Successful Coding w/AI in Large Enterprises
What actually works when deploying AI coding tools at enterprise scale. Procurement, governance, security, and the adoption patterns that drive real productivity gains.
The Enterprise AI Reality
Enterprise adoption of AI coding tools looks nothing like startup adoption. Where startups say 'just use Claude Code and ship faster,' enterprises face procurement cycles, security reviews, data governance requirements, and the challenge of rolling out tools to thousands of developers with varying skill levels.
Zach Davis and Claire Vo have seen both sides — the excitement of individual developer productivity gains and the reality of organizational adoption. Their conversation cuts through the hype to focus on what enterprises should actually do.
The key insight: enterprise AI coding success isn't a technology problem. It's a change management problem. The tools work. The challenge is getting 5,000 developers to use them effectively, securely, and consistently.
What Actually Works
Start with Champions, Not Mandates
Find 10-20 enthusiastic developers, let them use AI tools freely for a month, then have them present results to their teams. Peer-driven adoption is 3x more effective than top-down mandates in enterprise settings.

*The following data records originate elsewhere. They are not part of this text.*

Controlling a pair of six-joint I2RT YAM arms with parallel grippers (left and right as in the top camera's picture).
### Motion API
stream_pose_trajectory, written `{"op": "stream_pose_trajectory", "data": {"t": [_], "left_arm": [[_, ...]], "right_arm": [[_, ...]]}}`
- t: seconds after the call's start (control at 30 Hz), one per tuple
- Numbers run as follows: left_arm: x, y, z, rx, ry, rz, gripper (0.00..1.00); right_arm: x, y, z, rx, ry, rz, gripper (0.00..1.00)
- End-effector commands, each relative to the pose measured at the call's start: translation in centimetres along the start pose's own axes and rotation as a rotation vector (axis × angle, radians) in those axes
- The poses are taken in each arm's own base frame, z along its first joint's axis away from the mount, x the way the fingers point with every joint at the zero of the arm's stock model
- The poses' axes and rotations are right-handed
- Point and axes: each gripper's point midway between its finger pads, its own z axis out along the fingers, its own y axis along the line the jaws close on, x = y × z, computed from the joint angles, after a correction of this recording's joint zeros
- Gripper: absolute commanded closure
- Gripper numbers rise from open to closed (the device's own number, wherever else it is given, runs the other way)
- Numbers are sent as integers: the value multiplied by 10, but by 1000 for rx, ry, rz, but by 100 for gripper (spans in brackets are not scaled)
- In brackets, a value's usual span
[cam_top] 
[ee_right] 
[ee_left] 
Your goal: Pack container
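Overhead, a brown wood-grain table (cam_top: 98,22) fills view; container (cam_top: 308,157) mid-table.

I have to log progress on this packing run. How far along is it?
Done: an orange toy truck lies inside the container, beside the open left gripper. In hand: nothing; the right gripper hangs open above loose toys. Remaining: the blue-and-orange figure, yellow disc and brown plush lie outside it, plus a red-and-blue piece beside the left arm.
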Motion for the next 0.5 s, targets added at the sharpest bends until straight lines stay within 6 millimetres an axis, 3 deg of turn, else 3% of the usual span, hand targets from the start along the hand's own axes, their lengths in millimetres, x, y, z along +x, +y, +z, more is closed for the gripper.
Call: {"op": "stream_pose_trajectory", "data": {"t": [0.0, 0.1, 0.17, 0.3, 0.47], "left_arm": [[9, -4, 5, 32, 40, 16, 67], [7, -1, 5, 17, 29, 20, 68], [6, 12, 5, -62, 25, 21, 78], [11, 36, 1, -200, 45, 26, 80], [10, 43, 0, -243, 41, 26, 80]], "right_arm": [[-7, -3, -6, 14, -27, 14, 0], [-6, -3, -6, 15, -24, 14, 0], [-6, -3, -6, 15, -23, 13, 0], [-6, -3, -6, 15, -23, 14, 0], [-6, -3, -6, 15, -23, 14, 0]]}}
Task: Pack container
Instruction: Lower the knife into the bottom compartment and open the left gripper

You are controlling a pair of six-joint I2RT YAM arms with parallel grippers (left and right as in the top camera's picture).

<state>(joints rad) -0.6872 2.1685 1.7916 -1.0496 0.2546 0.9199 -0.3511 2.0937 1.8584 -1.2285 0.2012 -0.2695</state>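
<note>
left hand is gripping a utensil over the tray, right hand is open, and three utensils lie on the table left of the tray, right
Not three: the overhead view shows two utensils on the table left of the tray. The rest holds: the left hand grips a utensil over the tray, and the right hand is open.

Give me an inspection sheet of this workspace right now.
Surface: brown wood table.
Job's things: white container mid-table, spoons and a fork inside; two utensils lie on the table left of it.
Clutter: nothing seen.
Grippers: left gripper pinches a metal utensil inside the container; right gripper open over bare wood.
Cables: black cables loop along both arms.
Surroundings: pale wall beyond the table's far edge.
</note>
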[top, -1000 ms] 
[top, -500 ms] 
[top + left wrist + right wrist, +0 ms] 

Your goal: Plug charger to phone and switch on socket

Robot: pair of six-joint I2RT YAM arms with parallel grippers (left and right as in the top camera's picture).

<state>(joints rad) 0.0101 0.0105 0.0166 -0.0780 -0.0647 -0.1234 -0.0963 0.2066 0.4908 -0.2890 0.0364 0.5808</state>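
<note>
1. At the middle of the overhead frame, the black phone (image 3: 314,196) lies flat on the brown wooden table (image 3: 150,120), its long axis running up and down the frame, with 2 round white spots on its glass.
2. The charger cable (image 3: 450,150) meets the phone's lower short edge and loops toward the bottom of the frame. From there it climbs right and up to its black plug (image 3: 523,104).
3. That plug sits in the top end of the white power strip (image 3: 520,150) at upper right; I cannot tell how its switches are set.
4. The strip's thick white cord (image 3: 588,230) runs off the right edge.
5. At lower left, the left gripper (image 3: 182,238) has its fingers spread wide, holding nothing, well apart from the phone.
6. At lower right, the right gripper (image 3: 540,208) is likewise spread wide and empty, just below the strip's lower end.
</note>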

Measure Code Quality, Not Just Speed
Enterprise leaders often measure AI success by 'time saved.' Better metrics: code review pass rate, bug density, test coverage, and time-to-merge. Speed without quality creates tech debt that costs more than the time saved.
Create Shared Conventions
AGENTS.md files, prompt libraries, and coding conventions specific to your enterprise. Without shared conventions, every developer reinvents the wheel and AI output is inconsistent across teams.
Invest in Training
A 2-hour workshop on effective AI coding practices produces more organizational value than any tool selection decision. Most developers are underutilizing the tools they already have.
Adoption Patterns
The enterprise adoption pattern that works.
Pilot (Month 1-2)
10-20 developers across 3-4 teams. No procurement formality — use free tiers or individual subscriptions. Goal: prove value and identify use cases.
Expand (Month 3-4)
50-100 developers. Begin procurement process. Create internal guidelines and conventions. Measure productivity metrics against baseline.
Standardize (Month 5-8)
Enterprise-wide rollout. Formal training program. Shared AGENTS.md templates. Integration with existing CI/CD and code review processes.
Optimize (Ongoing)
Continuous improvement of conventions, training, and tool selection. Quarterly reviews of productivity metrics. Feedback loop between developers and leadership.
Security and Governance
Enterprise security concerns about AI coding tools are legitimate but often overblown:
Code privacy: Enterprise plans for Claude, Cursor, and Copilot all offer zero-retention policies. Your code is not used for training. Verify this in the enterprise agreement.
Secret exposure: The real risk — developers accidentally pasting API keys or credentials into AI prompts. Solve with: git-secrets pre-commit hooks, .env file exclusion from AI context, and developer training.
Code review: AI-generated code should go through the same review process as human-written code. Don't create a separate 'AI code review' process — it creates unnecessary friction and implies AI code is inherently less trustworthy.
Compliance: For regulated industries (healthcare, finance), AI coding tools don't change compliance requirements. The output is still code, subject to the same audit and compliance processes as human-written code.